Juan Vené murió en Miami a los 97 años. El periodista venezolano dedicó décadas a cubrir el béisbol de Grandes Ligas para la afición hispanohablante, en una época en que leer béisbol en español no era sencillo de encontrar. Su firma fue, para generaciones de fanáticos venezolanos y caribeños, la primera puerta de entrada al idioma del juego.
Una carrera que midió décadas en el béisbol
Vené no cubrió una era del béisbol: cubrió varias. Su trayectoria en periodismo deportivo arrancó cuando las transmisiones de Grandes Ligas en español eran escasas y la información llegaba tarde o no llegaba. En ese vacío, su trabajo funcionó como puente: explicar el juego, sus jugadores y sus números a lectores que amaban el béisbol pero que no necesariamente lo consumían en inglés.
El tuit de @ElExtrabase resume lo que la comunidad beisbolera hispanohablante sintió al conocer la noticia: condolencias, respeto y el reconocimiento a una carrera que dejó firma. A sus 97 años, Vené se convirtió en uno de los periodistas de béisbol más longevos del continente.
Por qué su legado importa más allá de Venezuela
El béisbol venezolano tiene una deuda particular con el periodismo que lo narró desde adentro. Figuras como Vené construyeron el vocabulario con el que generaciones de fanáticos en Venezuela, el Caribe y la diáspora aprendieron a seguir la MLB. No es un detalle menor: sin ese periodismo en español, muchos de los peloteros venezolanos que hoy dominan las Grandes Ligas habrían crecido sin la cobertura local que los formó como aficionados antes de ser profesionales.
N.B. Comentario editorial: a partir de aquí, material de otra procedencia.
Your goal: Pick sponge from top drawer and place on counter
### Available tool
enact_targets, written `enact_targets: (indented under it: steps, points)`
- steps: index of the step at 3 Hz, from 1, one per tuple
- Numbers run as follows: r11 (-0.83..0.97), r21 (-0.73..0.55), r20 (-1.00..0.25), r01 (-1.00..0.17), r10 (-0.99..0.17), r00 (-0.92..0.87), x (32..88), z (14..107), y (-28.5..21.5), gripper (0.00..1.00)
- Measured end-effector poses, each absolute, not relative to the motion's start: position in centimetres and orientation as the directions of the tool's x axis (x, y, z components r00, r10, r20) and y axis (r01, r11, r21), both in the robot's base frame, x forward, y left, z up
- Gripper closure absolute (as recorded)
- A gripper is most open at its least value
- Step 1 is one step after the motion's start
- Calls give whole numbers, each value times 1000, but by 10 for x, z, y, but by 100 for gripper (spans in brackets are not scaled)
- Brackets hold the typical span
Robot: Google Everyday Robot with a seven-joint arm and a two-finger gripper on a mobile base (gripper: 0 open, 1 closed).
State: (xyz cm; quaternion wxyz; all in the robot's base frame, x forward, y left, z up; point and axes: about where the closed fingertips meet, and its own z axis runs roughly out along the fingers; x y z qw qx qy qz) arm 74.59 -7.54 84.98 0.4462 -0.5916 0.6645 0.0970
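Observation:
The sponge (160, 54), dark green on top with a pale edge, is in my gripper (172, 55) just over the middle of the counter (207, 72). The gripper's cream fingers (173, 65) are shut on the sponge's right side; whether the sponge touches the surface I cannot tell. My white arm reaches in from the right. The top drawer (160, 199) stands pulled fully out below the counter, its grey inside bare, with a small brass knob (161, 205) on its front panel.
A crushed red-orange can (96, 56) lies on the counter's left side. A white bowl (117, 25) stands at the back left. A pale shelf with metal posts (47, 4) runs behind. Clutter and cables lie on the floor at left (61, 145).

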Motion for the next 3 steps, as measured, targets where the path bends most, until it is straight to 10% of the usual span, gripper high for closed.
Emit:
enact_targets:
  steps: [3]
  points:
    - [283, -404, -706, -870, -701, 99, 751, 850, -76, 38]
Su trabajo en Miami — ciudad que también es capital del béisbol latino — le dio continuidad hasta el final. Murió donde viven muchas de las historias que cubrió.
El béisbol hispanohablante le debe mucho a los que llegaron primero
Hoy hay podcasts, cuentas de Twitter, sitios en español y transmisiones en vivo para el fanático latino. En la época en que Vené construyó su carrera, nada de eso existía. Cada crónica, cada columna, cada nota era un esfuerzo por sostener una audiencia que amaba el béisbol con la misma intensidad que la angloparlante, pero que recibía mucho menos.
Eso es lo que separa a los que llegaron primero: no solo informaron, sino que crearon el espacio donde hoy todos operamos. Juan Vené fue uno de ellos. 97 años y una carrera entera dedicada al juego más bonito del continente.